Join this evening’ faith sharing with Sean Lategan on https://www.facebook.com/catholicyouthct See details below.
Archbishop Stephen Brislin offers his prayer and reflection for the people of the Archdiocese of Cape Town for today, Wednesday 1st July 2020, during this time of the coronavirus pandemic. It is also available on the Archdiocese of Cape Town’s Facebook page and YouTube channel. Please also see below the text of his reflection, primarily for the deaf.
Thank you for joining me for this reflection as we continue to struggle through the effects of the covid-19 virus. In the Gospel of today’s Mass we hear this verse from St Matthew’s Gospel:
“And behold, all the city came out to meet Jesus; and when they saw him, they begged him to leave their neighbourhood” (Matthew 8:34)
Let us pray:
Heavenly Father, from Old Testament times you have taught us this commandment – that we are to love the Lord our God with all our hearts, with all our souls, with all our strength, and that we are to love our neighbour as ourselves. Open our hearts to true love, Lord, that we may selflessly offer ourselves to you by giving service to our neighbour. We make this our prayer through Our Lord Jesus Christ, your Son, who lives and reigns with you and the Holy Spirit, one God, for ever and ever, amen.
As somebody pointed out to me, the verse from St Matthew’s Gospel that I have just read, is one of the saddest verses of the Bible. The context is that two demoniacs had met Jesus, and the demons within them had cried out “what have you to do with us, O Son of God?” – they pleaded not to be tormented and so Jesus cast them out into the herd of swine which rushed down into the sea. The herdsmen went into the village to tell the others what had happened, and so the villagers came and pleaded with Jesus to leave them.
I’m not sure what their motivation was in asking Jesus to leave. Was it fear of his power over evil spirits?

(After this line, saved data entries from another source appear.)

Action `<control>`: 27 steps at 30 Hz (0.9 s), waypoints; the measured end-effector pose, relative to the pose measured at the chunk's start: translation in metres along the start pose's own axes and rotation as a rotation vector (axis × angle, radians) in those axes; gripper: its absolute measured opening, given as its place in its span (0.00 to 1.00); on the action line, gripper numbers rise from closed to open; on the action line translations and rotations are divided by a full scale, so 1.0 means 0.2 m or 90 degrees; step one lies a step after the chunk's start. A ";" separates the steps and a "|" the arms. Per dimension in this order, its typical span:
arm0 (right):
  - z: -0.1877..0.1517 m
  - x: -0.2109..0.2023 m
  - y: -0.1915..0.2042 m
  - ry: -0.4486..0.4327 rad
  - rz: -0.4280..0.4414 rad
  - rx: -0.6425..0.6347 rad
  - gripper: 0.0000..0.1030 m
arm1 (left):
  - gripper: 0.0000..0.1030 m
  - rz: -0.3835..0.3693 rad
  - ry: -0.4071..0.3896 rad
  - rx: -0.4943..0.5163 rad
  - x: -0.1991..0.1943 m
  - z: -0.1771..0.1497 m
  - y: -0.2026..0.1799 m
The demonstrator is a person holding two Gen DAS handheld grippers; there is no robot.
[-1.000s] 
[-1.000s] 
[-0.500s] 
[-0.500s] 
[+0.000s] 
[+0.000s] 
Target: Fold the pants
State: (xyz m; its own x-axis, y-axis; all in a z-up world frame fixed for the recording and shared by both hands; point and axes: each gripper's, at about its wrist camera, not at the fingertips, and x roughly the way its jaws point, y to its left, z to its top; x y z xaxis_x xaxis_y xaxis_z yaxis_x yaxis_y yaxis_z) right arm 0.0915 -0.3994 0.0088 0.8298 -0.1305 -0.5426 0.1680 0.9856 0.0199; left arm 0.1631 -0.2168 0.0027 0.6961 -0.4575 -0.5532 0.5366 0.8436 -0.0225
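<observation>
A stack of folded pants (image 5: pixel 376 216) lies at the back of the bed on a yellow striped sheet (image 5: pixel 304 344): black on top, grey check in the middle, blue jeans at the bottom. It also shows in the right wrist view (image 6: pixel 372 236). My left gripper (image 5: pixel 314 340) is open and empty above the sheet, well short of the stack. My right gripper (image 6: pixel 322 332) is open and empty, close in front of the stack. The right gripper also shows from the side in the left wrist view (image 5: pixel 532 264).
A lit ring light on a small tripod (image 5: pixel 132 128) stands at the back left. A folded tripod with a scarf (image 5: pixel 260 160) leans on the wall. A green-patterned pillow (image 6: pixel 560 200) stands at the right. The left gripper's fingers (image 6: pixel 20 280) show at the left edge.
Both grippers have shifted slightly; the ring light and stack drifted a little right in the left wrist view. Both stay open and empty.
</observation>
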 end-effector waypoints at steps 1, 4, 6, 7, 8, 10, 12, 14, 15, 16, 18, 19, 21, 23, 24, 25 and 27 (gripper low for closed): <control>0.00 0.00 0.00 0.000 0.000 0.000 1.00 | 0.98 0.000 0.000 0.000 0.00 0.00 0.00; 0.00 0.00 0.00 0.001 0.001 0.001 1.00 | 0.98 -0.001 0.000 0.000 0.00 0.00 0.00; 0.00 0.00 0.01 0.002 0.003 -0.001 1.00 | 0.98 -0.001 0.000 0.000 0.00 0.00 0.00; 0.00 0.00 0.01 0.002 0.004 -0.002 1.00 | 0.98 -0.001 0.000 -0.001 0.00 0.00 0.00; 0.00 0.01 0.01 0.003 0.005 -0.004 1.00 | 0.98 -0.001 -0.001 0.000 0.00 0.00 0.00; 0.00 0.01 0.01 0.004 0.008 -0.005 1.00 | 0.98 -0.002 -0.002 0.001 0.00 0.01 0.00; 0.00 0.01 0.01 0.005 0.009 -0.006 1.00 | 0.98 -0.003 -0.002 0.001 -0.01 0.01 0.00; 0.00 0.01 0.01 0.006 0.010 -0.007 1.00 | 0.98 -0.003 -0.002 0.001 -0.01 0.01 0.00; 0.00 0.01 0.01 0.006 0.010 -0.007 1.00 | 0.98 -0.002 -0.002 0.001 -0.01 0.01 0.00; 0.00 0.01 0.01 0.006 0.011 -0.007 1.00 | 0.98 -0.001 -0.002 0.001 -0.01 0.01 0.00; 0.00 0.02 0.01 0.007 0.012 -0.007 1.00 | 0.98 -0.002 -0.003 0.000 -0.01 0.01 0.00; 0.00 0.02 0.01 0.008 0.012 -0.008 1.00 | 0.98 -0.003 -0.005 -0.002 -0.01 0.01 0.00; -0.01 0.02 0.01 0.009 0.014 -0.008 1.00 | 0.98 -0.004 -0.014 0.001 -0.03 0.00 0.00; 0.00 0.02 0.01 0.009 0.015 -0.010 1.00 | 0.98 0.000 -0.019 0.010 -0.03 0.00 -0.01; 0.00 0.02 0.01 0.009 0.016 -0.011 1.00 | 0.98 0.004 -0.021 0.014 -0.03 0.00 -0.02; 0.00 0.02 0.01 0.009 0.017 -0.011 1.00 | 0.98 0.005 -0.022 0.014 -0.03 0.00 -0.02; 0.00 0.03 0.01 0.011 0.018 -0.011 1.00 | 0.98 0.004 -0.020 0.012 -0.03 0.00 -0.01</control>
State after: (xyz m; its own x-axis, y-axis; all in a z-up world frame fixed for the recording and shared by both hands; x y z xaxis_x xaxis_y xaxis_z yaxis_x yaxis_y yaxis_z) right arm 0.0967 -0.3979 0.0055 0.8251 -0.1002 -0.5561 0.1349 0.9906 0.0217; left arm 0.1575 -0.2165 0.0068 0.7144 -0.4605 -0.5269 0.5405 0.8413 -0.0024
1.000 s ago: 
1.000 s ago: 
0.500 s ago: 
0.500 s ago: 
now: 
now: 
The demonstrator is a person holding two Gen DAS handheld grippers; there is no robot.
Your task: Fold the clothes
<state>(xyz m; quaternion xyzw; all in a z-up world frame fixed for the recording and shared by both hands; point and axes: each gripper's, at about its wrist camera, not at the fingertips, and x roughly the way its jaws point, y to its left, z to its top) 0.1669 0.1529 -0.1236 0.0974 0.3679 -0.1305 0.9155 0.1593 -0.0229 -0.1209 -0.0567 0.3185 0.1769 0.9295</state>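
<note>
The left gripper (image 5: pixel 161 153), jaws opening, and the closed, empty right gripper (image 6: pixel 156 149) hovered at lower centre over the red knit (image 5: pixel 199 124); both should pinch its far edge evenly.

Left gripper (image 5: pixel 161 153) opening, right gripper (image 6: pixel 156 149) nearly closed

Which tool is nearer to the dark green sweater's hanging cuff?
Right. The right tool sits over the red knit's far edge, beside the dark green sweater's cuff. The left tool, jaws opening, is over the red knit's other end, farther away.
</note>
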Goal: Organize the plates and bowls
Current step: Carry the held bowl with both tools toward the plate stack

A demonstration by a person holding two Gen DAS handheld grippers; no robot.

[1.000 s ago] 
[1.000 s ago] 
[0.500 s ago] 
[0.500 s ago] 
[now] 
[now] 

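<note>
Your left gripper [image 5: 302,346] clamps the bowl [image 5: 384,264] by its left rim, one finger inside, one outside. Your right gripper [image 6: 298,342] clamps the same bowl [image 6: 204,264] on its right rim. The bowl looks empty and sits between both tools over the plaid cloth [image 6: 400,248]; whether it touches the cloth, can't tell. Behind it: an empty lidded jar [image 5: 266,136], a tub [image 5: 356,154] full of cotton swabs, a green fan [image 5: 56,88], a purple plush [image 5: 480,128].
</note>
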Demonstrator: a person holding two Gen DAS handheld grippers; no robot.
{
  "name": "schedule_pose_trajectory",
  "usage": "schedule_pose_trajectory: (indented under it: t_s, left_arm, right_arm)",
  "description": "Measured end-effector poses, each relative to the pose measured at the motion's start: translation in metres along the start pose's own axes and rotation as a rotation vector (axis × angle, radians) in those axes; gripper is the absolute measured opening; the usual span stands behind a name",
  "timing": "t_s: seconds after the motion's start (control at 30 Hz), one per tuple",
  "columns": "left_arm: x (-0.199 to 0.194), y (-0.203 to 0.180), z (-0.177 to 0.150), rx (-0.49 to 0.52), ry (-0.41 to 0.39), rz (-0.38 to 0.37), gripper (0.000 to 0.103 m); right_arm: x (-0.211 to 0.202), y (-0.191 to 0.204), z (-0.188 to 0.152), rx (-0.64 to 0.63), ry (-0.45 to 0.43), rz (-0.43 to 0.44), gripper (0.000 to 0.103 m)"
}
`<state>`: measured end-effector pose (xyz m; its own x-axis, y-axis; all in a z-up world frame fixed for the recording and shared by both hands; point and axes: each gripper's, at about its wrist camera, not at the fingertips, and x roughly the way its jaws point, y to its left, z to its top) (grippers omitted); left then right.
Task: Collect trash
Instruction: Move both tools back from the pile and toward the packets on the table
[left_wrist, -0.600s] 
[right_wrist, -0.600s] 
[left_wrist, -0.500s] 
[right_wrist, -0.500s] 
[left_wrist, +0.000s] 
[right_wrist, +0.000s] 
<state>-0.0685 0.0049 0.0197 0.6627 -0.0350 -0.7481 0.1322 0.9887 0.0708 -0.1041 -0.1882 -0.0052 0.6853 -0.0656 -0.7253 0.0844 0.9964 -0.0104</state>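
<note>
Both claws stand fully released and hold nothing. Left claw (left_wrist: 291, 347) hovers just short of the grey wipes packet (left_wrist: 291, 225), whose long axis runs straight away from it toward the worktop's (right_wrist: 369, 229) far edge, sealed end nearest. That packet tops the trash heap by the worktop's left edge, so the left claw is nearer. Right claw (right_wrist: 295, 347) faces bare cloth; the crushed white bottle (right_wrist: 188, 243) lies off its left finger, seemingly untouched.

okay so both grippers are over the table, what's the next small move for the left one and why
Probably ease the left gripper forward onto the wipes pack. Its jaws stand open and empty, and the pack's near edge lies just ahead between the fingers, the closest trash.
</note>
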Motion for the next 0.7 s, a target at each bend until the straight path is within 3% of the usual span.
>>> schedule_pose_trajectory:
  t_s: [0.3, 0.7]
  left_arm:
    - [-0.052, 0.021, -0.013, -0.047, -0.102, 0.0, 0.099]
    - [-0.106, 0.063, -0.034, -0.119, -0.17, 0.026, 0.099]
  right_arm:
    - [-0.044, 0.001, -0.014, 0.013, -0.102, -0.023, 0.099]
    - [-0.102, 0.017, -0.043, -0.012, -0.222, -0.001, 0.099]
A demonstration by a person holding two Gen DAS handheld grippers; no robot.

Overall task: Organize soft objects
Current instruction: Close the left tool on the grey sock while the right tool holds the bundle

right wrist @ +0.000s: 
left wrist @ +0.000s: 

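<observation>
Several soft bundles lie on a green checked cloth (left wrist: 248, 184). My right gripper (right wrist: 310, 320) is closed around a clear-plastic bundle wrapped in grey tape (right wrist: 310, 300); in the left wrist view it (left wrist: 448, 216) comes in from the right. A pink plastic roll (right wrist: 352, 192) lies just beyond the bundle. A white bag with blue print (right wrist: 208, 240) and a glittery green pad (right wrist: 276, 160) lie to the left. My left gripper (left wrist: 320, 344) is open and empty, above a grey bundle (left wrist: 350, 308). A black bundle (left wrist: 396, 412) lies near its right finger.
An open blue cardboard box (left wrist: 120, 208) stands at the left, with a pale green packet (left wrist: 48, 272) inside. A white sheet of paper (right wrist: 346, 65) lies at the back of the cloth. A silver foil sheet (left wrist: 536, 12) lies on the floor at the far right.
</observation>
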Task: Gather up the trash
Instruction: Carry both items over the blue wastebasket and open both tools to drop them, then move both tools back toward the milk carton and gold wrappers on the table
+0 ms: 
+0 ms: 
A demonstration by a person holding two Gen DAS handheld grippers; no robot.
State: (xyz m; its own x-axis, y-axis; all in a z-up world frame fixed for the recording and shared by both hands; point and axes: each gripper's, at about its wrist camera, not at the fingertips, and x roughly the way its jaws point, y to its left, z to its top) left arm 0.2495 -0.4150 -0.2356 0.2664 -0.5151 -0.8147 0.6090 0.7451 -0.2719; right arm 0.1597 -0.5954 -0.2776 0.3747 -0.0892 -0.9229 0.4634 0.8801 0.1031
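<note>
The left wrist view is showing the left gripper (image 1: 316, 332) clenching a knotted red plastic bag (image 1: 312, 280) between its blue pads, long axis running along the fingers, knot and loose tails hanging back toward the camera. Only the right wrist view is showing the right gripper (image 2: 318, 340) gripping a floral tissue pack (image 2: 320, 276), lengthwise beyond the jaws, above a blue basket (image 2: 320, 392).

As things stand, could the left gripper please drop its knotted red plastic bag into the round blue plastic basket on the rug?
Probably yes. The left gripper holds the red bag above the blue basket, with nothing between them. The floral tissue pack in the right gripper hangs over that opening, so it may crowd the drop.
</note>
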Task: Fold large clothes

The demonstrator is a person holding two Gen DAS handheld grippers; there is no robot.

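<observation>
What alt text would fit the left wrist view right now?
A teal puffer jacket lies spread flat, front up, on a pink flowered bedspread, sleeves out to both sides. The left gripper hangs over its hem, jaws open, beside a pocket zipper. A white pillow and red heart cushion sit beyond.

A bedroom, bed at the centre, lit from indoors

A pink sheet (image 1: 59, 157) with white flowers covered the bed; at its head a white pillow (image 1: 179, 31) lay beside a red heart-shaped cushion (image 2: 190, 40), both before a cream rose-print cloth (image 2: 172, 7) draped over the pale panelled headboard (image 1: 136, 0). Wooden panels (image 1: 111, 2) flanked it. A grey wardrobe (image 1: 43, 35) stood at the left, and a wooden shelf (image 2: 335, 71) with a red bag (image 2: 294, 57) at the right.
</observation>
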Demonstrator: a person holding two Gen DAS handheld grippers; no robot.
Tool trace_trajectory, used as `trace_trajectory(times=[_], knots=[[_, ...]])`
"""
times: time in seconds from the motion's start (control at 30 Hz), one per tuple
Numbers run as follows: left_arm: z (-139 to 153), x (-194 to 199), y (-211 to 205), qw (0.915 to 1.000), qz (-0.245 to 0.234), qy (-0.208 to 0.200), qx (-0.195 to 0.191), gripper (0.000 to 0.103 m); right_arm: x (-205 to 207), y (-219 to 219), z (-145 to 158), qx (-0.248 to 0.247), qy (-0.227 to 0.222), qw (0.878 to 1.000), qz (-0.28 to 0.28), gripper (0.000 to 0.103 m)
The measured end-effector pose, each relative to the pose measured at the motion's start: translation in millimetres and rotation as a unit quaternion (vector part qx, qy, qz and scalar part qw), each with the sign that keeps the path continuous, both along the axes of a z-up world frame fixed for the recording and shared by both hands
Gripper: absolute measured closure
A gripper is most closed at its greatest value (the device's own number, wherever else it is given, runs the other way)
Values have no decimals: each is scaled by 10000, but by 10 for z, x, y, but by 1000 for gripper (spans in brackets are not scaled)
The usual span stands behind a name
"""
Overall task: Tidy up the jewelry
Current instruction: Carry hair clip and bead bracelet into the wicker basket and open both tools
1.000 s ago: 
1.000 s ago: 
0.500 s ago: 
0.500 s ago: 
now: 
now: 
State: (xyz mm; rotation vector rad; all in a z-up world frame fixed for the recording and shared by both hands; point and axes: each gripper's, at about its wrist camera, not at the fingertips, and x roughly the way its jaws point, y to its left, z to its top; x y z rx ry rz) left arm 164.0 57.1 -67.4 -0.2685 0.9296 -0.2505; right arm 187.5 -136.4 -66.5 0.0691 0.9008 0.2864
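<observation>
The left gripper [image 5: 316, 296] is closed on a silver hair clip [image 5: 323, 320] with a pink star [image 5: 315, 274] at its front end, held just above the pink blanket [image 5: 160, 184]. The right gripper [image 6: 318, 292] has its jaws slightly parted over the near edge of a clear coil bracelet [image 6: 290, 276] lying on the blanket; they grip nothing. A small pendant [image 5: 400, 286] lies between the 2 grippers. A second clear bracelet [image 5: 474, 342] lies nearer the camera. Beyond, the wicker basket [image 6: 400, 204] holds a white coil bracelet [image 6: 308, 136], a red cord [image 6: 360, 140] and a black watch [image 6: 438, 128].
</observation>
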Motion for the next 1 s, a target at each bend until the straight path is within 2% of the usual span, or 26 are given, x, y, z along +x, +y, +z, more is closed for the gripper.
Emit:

Was it because the pigs had perished and Jesus had destroyed their livelihood? In Jewish culture pigs were filth, an abomination – was it then shame because they were keeping animals that were considered unclean?
Whatever their reason was to plead with Jesus to leave, it is more important for us to reflect on the times when Jesus becomes an uncomfortable presence in our own lives and we would rather he just go away. This could happen for many reasons – when we are about to do something we know is wrong but we are going to do it anyway, are we not telling Jesus to go away – his presence is a reminder that we are going against truth and what is right. Or perhaps it is when he starts interfering in our comfort zones, challenging us to be more faithful disciples and witnesses. Or for the times when we would prefer that Jesus stay put in Church during the week so that we may visit him on Sundays without him interfering in other aspects of our lives. Or perhaps when our faith is dependent on feeling “blessed” because we have possessions, or things are going smoothly in life. And then things go wrong and everything gets turned upside down we feel rejected and let down, no longer feeling blessed. Rather, we feel he is asking too much of us. After all, we might say “I’ve
tried to be faithful to him but now he’s allowing me to be sick, or my relationships to break down, or I’m facing crises in my life”.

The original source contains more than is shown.